What the exercise asks: For the data below, give again exactly the lines from the one containing "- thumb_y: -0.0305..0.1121" through the one containing "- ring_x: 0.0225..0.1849", both ends included, and no others.

Dataset items
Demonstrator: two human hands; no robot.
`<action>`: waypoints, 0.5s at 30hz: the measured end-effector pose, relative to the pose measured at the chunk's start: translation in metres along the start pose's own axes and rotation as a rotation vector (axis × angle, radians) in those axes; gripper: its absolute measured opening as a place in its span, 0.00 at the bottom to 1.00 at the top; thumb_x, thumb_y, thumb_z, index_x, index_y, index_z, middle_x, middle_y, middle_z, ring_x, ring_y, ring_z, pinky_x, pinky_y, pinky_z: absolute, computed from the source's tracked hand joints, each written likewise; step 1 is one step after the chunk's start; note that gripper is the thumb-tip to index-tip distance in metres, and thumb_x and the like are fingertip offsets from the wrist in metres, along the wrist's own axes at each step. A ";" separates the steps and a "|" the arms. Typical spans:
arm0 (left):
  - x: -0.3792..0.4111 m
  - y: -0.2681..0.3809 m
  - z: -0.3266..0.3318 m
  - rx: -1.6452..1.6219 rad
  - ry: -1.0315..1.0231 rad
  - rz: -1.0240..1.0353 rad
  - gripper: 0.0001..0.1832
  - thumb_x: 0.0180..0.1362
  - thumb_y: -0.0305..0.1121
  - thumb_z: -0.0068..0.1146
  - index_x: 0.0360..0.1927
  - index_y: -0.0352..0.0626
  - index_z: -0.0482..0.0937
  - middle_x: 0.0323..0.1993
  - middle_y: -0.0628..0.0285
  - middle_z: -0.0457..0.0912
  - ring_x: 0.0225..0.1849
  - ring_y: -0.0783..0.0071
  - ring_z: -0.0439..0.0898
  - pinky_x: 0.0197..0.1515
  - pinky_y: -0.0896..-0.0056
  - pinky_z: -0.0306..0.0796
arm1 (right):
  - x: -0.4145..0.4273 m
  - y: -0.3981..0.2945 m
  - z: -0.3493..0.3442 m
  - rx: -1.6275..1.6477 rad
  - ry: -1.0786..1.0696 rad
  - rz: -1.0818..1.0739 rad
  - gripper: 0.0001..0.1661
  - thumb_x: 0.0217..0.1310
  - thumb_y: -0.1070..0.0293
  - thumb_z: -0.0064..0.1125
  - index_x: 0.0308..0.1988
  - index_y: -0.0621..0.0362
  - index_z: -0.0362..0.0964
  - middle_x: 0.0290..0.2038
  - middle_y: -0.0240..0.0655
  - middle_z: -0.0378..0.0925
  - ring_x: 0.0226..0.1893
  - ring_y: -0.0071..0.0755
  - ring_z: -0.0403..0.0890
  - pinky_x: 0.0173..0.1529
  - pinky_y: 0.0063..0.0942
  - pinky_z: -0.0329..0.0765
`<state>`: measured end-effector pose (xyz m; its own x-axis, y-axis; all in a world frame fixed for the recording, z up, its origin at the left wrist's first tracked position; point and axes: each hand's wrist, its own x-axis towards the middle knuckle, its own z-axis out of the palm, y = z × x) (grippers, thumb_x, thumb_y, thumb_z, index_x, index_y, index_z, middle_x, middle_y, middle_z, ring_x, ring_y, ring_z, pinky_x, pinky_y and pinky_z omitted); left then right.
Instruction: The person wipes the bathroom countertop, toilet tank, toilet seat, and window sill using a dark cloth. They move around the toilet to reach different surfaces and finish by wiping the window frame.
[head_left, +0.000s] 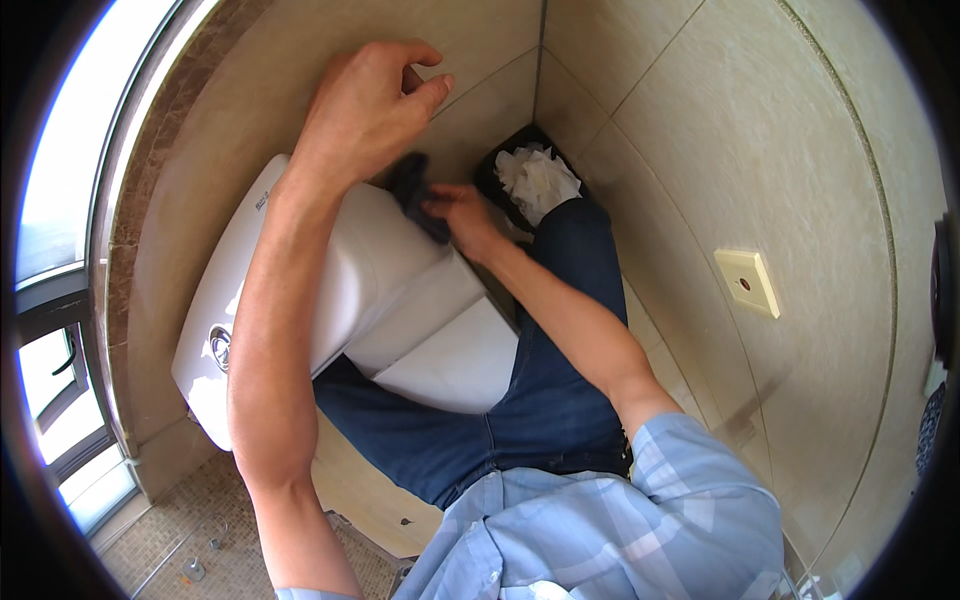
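A white ceramic toilet cistern (386, 236) stands before me, with its white closed lid (450, 360) between my knees. My right hand (466, 217) grips a dark cloth (424, 199), blurred, at the cistern's far side edge. Over the cistern's back corner, near the tiled wall, my left hand (375, 97) is raised. Its thumb and forefinger are apart, with nothing visible between them; the other fingers are mostly hidden. Whether it touches the wall, I cannot tell. A round chrome flush button (220, 345) shows on the cistern top beside my left forearm.
In the corner, close to my right knee, stands a black waste bin (487, 166) full of crumpled white paper (536, 180). Beige tiled walls (675, 150) close in ahead and right, with a cream wall plate (746, 283). A window (64, 360) is at left, above mosaic floor tiles (202, 510).
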<state>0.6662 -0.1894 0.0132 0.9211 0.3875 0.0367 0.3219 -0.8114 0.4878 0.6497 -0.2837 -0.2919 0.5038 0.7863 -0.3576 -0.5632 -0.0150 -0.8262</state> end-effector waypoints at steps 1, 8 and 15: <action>-0.003 -0.004 0.000 0.010 0.007 -0.010 0.22 0.61 0.39 0.61 0.52 0.32 0.81 0.26 0.57 0.85 0.27 0.73 0.80 0.34 0.67 0.73 | -0.027 -0.025 0.019 -0.061 -0.047 -0.022 0.26 0.67 0.58 0.57 0.56 0.66 0.74 0.50 0.47 0.82 0.52 0.41 0.80 0.55 0.30 0.72; -0.008 0.011 0.002 0.052 -0.049 -0.011 0.21 0.60 0.37 0.62 0.50 0.31 0.81 0.26 0.56 0.84 0.25 0.72 0.78 0.32 0.66 0.71 | -0.008 -0.002 0.044 -0.532 0.217 0.062 0.27 0.74 0.52 0.45 0.56 0.62 0.75 0.48 0.49 0.82 0.51 0.40 0.80 0.60 0.32 0.71; -0.005 0.030 0.000 0.063 -0.191 -0.092 0.19 0.60 0.34 0.63 0.50 0.30 0.81 0.25 0.56 0.82 0.25 0.72 0.77 0.31 0.67 0.71 | 0.068 0.088 -0.004 -0.200 -0.086 0.312 0.32 0.74 0.47 0.44 0.64 0.59 0.69 0.60 0.43 0.76 0.58 0.40 0.76 0.63 0.36 0.70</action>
<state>0.6718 -0.2158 0.0274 0.9099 0.3763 -0.1747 0.4144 -0.8045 0.4256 0.6370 -0.2338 -0.3902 0.2663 0.7738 -0.5747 -0.5373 -0.3759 -0.7550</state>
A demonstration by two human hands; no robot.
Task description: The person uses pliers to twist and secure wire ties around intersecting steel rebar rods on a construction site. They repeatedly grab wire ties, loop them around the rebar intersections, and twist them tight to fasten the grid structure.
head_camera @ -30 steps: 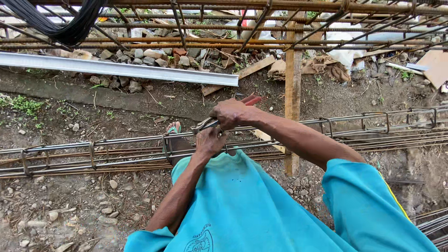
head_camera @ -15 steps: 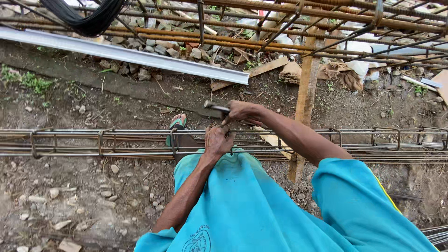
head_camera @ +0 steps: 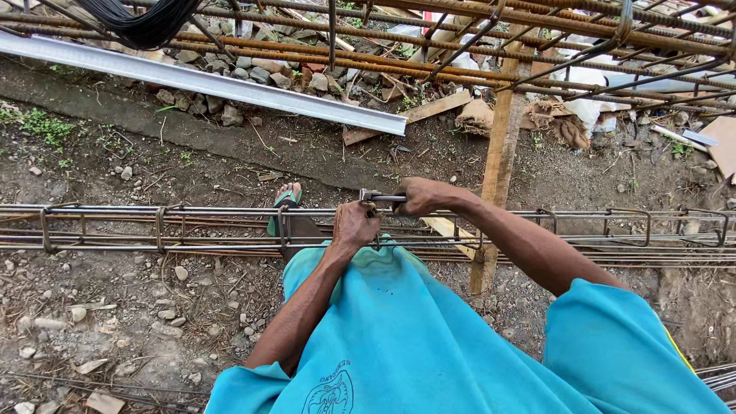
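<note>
A long rebar cage (head_camera: pixel 153 230) of thin steel bars and square stirrups runs left to right across the view at about waist height. My left hand (head_camera: pixel 354 226) grips the cage's bars from above, fingers closed around them. Just right of it, my right hand (head_camera: pixel 420 196) is closed on a small metal tying tool (head_camera: pixel 374 196) whose tip sits at a stirrup on the top bar. My turquoise shirt fills the lower part of the view, and my foot in a green sandal (head_camera: pixel 287 198) shows behind the cage.
An upright wooden post (head_camera: pixel 497 176) stands just right of my hands. Rusty rebar (head_camera: pixel 429 65) lies stacked overhead at the back, with a grey metal channel (head_camera: pixel 207 84) below it. Black cable (head_camera: pixel 146 23) hangs top left. Stones and wood scraps litter the dirt.
The view has shifted so the cage runs level. My right hand has swung the tool from a tilted position to lie flat along the top bar; my left hand stays on the cage.
</note>
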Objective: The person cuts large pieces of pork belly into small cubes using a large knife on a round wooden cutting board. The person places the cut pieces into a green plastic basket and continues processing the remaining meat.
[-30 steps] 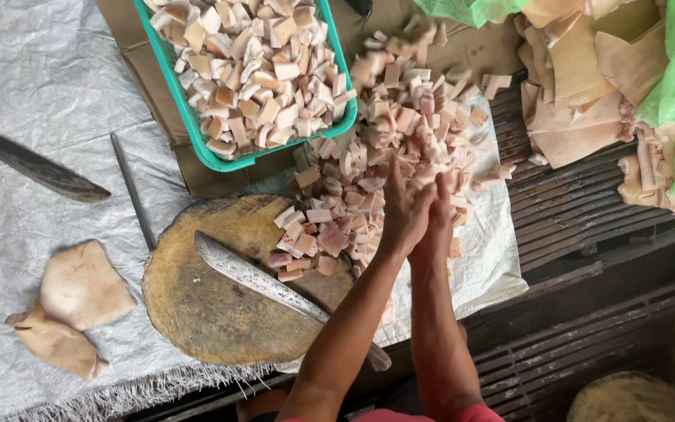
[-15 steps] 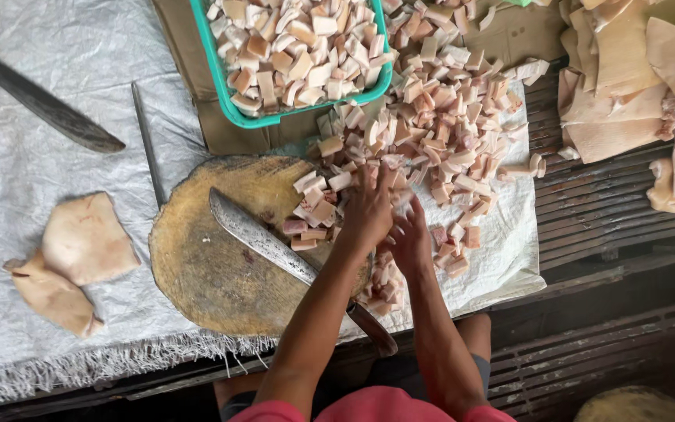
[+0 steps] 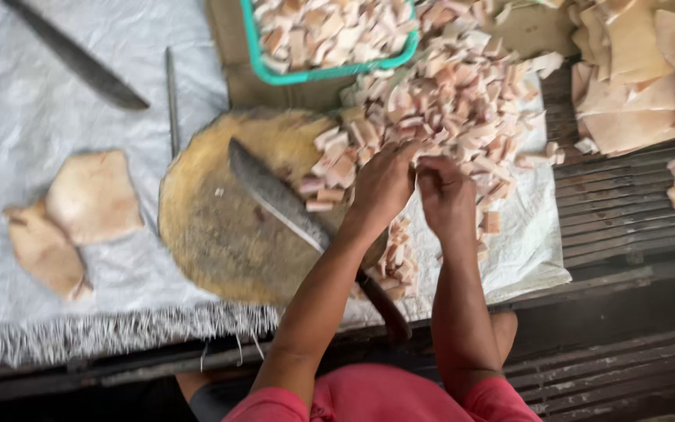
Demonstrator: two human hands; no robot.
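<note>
Pink sleeves near the bottom edge; both forearms reach up to the round wooden chopping block (image 3: 220,234). Left hand (image 3: 384,184) and right hand (image 3: 447,195), fingers curled and cupped, rest side by side on the pale cut pieces (image 3: 447,101) at the block's right rim; whether they grip any, I cannot tell. Cleaver (image 3: 275,199) lies flat on the block, just left. Judgement: sweep pieces low, wrists clear of the blade. Farther off, green basket (image 3: 330,72) holds more pieces.

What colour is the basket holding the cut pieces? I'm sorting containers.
Teal-green basket, seen in the head view.
</note>
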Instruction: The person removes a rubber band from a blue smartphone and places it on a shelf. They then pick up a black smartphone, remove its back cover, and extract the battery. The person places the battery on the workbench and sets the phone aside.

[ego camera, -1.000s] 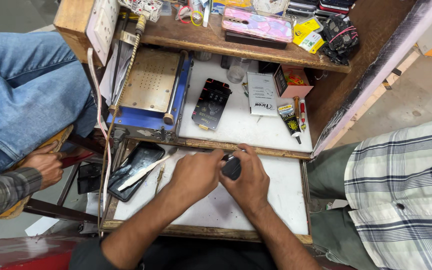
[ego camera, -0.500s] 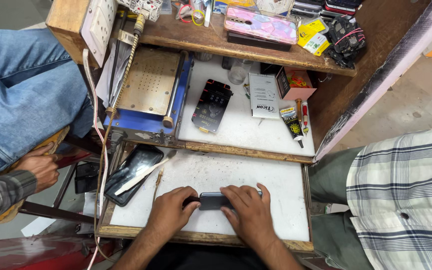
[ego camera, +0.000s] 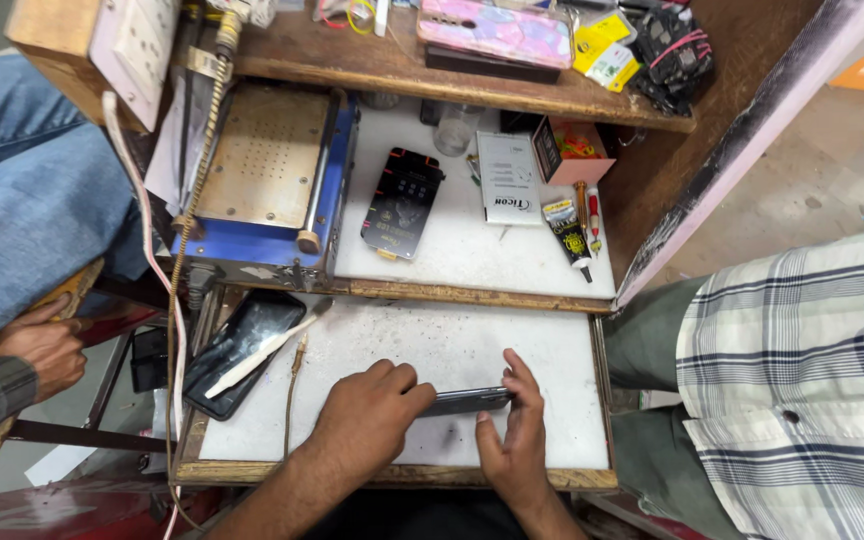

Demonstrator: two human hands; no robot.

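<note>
The left hand [ego camera: 367, 425] and right hand [ego camera: 514, 440] are clamping a dark phone [ego camera: 464, 401] edge-up between their fingertips, left fingers curling on its left end, right fingers pressing its right end. It is standing on the white pull-out board [ego camera: 432, 340], near the front edge.

A slim dark phone [ego camera: 467, 401] stands on its long edge on the white tray [ego camera: 402, 340], running left to right, its thin side facing up. It sits near the tray's front edge, right of centre, pinched at its two ends between two hands.
</note>
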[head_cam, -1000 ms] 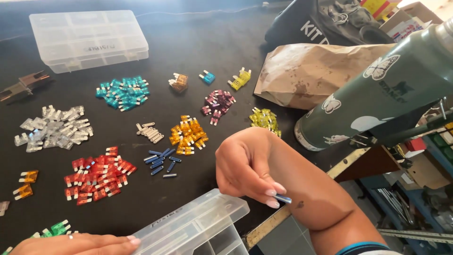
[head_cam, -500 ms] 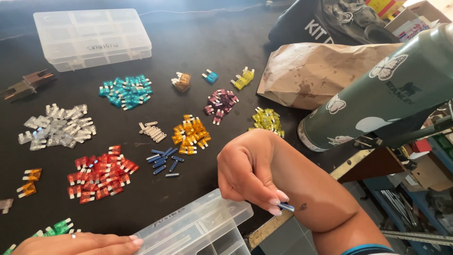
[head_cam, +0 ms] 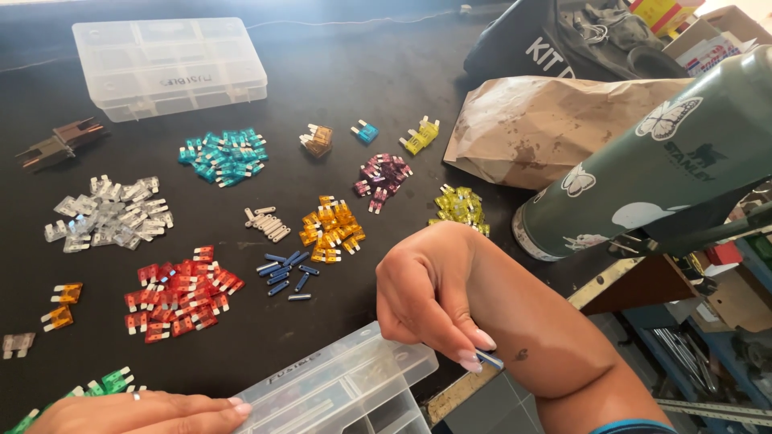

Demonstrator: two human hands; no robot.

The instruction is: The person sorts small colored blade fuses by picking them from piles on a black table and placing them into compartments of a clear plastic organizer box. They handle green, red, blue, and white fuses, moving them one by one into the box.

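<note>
Slightly lower than a moment ago, the right hand [head_cam: 434,301] pinches a small blue fuse [head_cam: 488,359] just right of the near clear organizer box [head_cam: 346,390], steadied by the flat left hand [head_cam: 145,411]; sorting seems underway, needing a careful drop into a compartment.

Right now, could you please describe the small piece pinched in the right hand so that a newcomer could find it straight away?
Start at the clear plastic compartment box at the near edge of the black table. Just right of it the right hand curls downward, fingertips over the table's edge. Pinched there is a small blue fuse, a slim dark-blue sliver, the only piece off the table rather than in a sorted pile.
</note>
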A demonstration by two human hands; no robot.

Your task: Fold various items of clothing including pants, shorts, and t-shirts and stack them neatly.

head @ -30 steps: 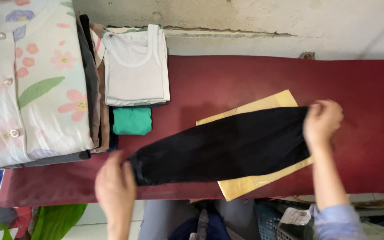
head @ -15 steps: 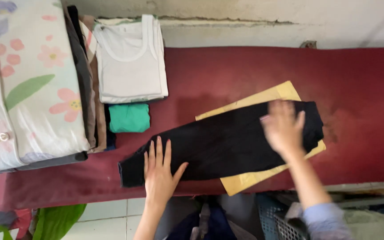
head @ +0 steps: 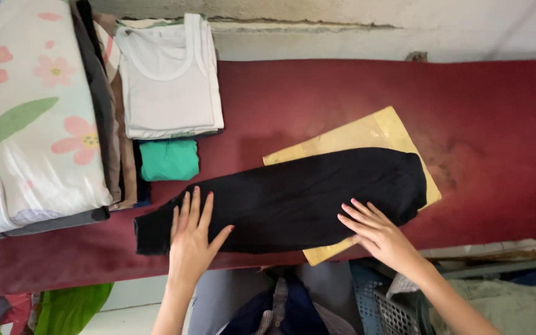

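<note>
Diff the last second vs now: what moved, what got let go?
Both hands let go of the black garment's ends. Left hand now lies flat on its left end; right hand slid to its lower right edge. Garment lies flat across the yellow board. Folded stacks and red table unchanged.

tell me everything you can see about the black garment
The black garment is a long, narrow band of soft, matte cloth, folded lengthwise and lying flat and slightly slanted on the red table. Its right half rests on a yellow board. The left hand presses flat on its left end; the right hand touches its lower right edge.
</note>
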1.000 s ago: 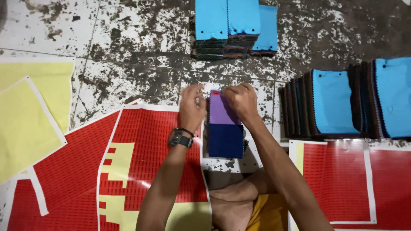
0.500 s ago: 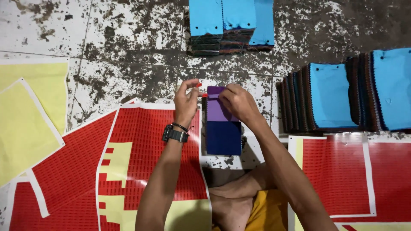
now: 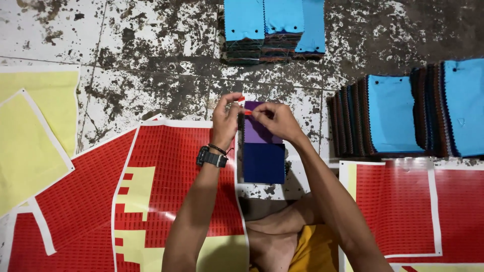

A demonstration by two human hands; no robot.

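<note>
- left hand (image 3: 225, 122): fingers curled, thumb and forefinger pinching a small red strip (image 3: 241, 99) at the fingertips, just above the top left corner of the swatch stack
- right hand (image 3: 276, 121): fingers bent, thumb and forefinger pinching a second bit of red strip (image 3: 247, 112), fingertips pointing left toward the left hand; palm lies over the purple swatch
- the two sets of fingertips are near each other, the left ones a little higher; cannot tell whether the two red bits are one piece
- swatch stack (image 3: 262, 146): flat on the floor directly under and below both hands; purple piece (image 3: 256, 132) under the right fingers, dark blue piece (image 3: 263, 162) below it toward the wrists
- black wristwatch (image 3: 212, 157) on the left wrist, below the left fingers
- red sticker sheet (image 3: 166, 191) under the left forearm, left of the stack
- another red sheet (image 3: 403, 206) to the right of the right arm
- yellow sheets (image 3: 30, 136) well left of the left hand
- blue-topped fabric pile (image 3: 272, 25) above the fingers, well apart
- row of blue-faced swatch bundles (image 3: 393, 113) to the right of the right hand, apart
- stained floor (image 3: 151, 75) under it all
</note>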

Response to this task:
  - thumb_y: -0.0305..0.1121
  - thumb_z: -0.0068..0.1146
  - index_x: 0.0360..0.1927
  - index_y: -0.0352..0.0626
  - index_z: -0.0482..0.0937
  - middle_x: 0.0323..0.1993
  - middle_y: -0.0628..0.0285
  - middle_z: -0.0457..0.0912
  - ring_x: 0.0225..0.1849

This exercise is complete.